Is that all? Definitely not... There are a few more interesting facts about Trinidad.
Most
of Trinidad’s streets are straight, but not Main Street, which was
built in the 1860s along the gently curving wagon ruts of the old Santa
Fe Trail. At the corner of Main and Animas streets, you’ll notice a
curious sight. There are normal storefronts at street level, but there’s
another set of storefronts one story below, down a seldom used flight
of stairs. It’s a remnant of what once was an entire underground block
of Main Street that connected to tunnels traversing wide stretches of
the city.
Ask three people in Trinidad the
purpose of these subterranean thoroughfares and you’ll get three
different answers. Some say they were built during Prohibition, when
Trinidad had an undercurrent of Mafia activity, and bootleggers – even
Al Capone, according to rumors – used the tunnels to transport illicit
booze. Others say Main Street simply was raised up one story to avoid
damage from the flooding Purgatoire River.
So...
another undeservedly forgotten place with a lot of history in the past.
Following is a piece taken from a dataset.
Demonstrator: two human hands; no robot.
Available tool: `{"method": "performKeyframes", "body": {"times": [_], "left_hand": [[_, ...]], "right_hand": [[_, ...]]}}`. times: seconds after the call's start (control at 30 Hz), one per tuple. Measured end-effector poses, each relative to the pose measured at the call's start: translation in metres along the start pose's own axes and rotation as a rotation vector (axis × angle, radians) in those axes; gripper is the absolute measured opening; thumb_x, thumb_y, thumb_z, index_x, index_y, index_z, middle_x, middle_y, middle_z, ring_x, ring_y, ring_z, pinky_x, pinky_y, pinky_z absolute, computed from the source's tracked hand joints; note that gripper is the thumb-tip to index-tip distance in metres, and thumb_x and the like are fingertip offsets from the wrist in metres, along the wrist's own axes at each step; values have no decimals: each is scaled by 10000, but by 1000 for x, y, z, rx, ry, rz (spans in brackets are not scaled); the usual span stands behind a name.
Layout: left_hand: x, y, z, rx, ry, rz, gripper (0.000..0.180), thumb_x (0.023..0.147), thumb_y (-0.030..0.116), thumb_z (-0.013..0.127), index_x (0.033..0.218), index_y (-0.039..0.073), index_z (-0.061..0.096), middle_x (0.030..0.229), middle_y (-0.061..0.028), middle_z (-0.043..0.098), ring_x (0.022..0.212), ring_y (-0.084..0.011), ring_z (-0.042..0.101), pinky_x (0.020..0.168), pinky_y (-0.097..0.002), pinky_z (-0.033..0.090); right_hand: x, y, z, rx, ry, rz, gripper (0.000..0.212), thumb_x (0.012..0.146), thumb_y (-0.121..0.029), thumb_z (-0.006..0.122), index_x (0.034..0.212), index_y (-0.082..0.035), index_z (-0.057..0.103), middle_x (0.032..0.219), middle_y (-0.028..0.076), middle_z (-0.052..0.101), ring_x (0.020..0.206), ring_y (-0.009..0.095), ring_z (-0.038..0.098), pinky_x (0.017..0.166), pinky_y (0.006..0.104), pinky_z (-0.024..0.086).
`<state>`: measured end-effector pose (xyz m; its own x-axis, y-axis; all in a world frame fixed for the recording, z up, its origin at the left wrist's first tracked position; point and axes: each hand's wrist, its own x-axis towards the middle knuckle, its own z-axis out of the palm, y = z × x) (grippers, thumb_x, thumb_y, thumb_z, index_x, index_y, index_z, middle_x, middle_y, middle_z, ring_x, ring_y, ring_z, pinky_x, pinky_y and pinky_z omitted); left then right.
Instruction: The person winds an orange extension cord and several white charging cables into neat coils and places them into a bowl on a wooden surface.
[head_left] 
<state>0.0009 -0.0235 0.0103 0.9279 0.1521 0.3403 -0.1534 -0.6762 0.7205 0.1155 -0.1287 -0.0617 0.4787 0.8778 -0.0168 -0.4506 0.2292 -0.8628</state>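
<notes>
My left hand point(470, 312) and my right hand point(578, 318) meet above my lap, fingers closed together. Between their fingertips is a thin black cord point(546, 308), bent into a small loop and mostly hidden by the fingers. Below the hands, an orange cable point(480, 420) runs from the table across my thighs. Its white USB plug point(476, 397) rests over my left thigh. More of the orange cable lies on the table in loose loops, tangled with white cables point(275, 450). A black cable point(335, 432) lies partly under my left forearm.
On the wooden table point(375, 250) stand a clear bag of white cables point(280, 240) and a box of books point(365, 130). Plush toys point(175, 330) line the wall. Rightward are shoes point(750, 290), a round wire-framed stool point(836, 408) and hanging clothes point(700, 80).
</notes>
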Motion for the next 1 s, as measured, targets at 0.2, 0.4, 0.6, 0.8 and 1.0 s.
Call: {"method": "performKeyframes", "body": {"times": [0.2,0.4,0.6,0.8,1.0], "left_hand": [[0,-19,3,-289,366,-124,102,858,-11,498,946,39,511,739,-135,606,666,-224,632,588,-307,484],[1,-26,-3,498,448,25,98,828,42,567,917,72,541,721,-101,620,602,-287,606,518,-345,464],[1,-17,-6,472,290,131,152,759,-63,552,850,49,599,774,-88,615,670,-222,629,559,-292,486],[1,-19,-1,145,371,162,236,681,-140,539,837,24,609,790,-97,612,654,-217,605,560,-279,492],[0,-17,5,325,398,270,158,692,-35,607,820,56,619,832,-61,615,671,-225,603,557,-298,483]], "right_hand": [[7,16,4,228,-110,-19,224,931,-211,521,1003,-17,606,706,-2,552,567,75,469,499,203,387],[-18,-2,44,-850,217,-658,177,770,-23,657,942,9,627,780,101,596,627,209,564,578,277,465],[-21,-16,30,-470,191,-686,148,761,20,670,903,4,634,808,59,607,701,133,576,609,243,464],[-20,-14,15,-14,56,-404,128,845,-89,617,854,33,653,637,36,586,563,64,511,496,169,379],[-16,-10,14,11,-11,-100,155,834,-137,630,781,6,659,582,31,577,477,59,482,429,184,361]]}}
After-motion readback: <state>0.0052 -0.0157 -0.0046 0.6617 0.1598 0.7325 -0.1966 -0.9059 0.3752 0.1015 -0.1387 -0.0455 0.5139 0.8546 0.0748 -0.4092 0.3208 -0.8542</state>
Unfortunately, we didn't have enough time to explore everything in the
city. So we just spent about an hour before sunset walking down Main
Street and looking around. And we hit I-25 again, finally crossed the
New Mexico border and made it to Las Vegas, where we spent the night at
the Airbnb known as "Night in Museum".
Yeah... it took a whole
day to drive these 400 miles. But we think it was a good day to
explore some places we've never stopped and seen before....
Pictures were taken on October 20, 2018.